According to a study involving over 500,000 people, those individuals who are prone to adding salt to their food at the table are more likely to suffer from an early death. The research was published in the European Heart Journal on July 11, 2022.

The findings were based on research involving more than 500,000 participants in the UK Biobank study, who were followed for approximately nine years. When they joined the study between 2006 and 2010, they were asked whether they added salt to their foods and how often they did so.

The results of the study showed that when compared to people who never or rarely added salt to their food, those who regularly did so had a 28 percent higher risk of premature death. Three out of every 100 people in the general population die too young, between the ages of 40 and 69. The new study suggests that an additional 100 people in this age group may experience an early death as a result of constantly salting their food.

Professor Lu Qi of Tulane University School of Public Health and Tropical Medicine in New Orleans, USA, has talked about the link between sodium intake and death:

“To my knowledge, our study is the first to assess the relationship between adding salt to foods and premature death,” he said. “It provides novel evidence to support recommendations to modify eating behaviors for improving health. Even a modest reduction in sodium intake, by adding less or no salt to food at the table, is likely to result in substantial health benefits, especially when it is achieved in the general population.”

Why salt is bad for you?

There are two main reasons for concern when adding salt to your food. For once, it is very hard to measure how much salt you are consuming daily because many foods, especially those that are processed and pre-prepared, contain high salt content before they are ever served.

The second reason is that high sodium intake leads to high blood pressure, which can then lead to an increased risk of heart attack and stroke. The problem is that, unlike other substances that are bad for our health, the body needs some amount of sodium to work properly. Sodium is a vital nutrient that the body requires to conduct nerve impulses, contract and relax muscles, and maintain the proper balance of water and minerals.

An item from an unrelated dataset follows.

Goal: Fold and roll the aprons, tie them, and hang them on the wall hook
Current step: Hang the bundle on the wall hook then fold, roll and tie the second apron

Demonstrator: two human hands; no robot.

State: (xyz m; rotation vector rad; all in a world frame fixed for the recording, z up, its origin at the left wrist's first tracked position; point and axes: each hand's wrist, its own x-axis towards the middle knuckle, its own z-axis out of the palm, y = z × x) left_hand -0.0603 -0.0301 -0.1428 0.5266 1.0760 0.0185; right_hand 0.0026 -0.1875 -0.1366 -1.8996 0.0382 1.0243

So, it is not about eliminating sodium completely from the diet. 

“Adding salt to foods at the table is a common eating behavior that is directly related to an individual’s long-term preference for salty-tasting foods and habitual salt intake,” said Professor Qi. This additional sodium is a habit that he recommends steering clear from, as it represents an excessive amount, much more than the body needs. 

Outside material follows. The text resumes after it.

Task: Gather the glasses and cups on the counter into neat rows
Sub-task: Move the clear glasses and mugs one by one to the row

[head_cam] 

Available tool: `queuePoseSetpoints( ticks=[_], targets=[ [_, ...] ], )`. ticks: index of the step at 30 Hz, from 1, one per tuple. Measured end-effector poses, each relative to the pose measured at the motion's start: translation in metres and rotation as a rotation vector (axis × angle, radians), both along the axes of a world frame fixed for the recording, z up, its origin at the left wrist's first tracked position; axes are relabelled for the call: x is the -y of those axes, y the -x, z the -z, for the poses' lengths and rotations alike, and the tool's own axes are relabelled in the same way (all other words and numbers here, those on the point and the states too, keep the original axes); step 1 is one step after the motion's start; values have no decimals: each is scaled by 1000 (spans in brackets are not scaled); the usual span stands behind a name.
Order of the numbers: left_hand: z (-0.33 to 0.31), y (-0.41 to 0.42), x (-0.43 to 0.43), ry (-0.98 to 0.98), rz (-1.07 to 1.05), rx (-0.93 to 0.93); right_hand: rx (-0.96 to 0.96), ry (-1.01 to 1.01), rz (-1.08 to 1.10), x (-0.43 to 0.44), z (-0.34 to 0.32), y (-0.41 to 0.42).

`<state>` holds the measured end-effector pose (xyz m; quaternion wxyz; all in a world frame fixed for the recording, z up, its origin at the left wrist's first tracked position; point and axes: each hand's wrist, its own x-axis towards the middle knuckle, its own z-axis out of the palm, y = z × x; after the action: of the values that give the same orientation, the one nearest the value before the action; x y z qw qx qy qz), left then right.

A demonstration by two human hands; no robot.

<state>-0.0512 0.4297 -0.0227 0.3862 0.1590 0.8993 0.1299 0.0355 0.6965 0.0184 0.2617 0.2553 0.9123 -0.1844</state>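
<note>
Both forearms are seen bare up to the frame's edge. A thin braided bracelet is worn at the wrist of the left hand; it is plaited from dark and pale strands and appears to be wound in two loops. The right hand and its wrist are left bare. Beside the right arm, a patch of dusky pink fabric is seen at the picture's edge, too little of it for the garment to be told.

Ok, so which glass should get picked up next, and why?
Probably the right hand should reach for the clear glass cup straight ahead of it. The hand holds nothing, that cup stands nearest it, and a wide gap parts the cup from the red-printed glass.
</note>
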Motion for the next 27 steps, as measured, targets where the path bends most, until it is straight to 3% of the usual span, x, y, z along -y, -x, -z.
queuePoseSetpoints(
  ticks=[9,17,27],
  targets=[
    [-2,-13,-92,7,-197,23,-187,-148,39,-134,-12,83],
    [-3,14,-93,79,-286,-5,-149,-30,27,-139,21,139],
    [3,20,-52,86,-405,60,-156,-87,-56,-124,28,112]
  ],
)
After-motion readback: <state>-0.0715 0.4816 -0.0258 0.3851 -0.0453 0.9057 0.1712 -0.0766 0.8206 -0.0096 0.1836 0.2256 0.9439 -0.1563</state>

How much salt is good for you?

Adding salt when cooking seems to be the preferred method, up to 1 tablespoon of salt daily. Everyone that is receiving a healthy amount of sodium through their diet should not be concerned with reducing salt intake, as long as they stay active, and counterbalance salt intake with a diet rich in fruit and vegetables. 

The researchers have found that the risk of early death linked to extra salt was reduced slightly among people who ate more fruits and vegetables.

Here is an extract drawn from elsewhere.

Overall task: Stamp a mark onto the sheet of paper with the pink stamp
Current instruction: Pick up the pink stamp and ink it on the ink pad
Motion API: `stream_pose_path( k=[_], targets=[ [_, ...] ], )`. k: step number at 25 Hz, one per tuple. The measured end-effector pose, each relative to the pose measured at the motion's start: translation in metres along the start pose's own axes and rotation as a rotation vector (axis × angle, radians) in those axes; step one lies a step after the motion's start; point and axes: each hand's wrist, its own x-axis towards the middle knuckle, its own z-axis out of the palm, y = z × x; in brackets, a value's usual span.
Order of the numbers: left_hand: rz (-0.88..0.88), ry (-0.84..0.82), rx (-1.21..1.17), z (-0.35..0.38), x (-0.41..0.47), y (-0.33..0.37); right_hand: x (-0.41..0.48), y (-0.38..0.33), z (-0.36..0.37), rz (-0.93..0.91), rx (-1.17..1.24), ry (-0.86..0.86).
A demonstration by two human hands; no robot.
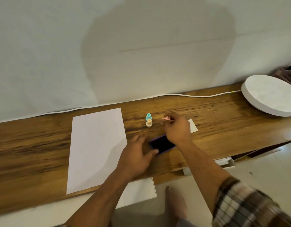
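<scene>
Two hands work over the desk [223, 112]. The right hand [176, 126] pinches the pink stamp [166, 118] in its fingertips, lifted and tilted, at about one o'clock from the dark ink pad [161, 144]. The left hand [136, 158] lies loosely open, its thumb touching the pad's near edge, likely to keep it from sliding when the stamp presses in. Teal [148, 116] and orange [149, 123] stamps stand touching at eleven o'clock from the pad, left aside. At nine o'clock lies the sheet of paper [95, 149], unmarked, close enough for a short carry once the stamp is inked.
</scene>
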Motion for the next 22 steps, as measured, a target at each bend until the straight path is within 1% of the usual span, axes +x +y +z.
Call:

“We were not surprised by this finding, as fruits and vegetables are major sources of potassium, which has protective effects and is associated with a lower risk of premature death,” said Professor Qi. 

However, he clarified that additional studies are needed on this, as this study “is the first to report a relation between adding salt to foods and mortality”.

“Because our study is the first to report a relation between adding salt to foods and mortality, further studies are needed to validate the findings before making recommendations.”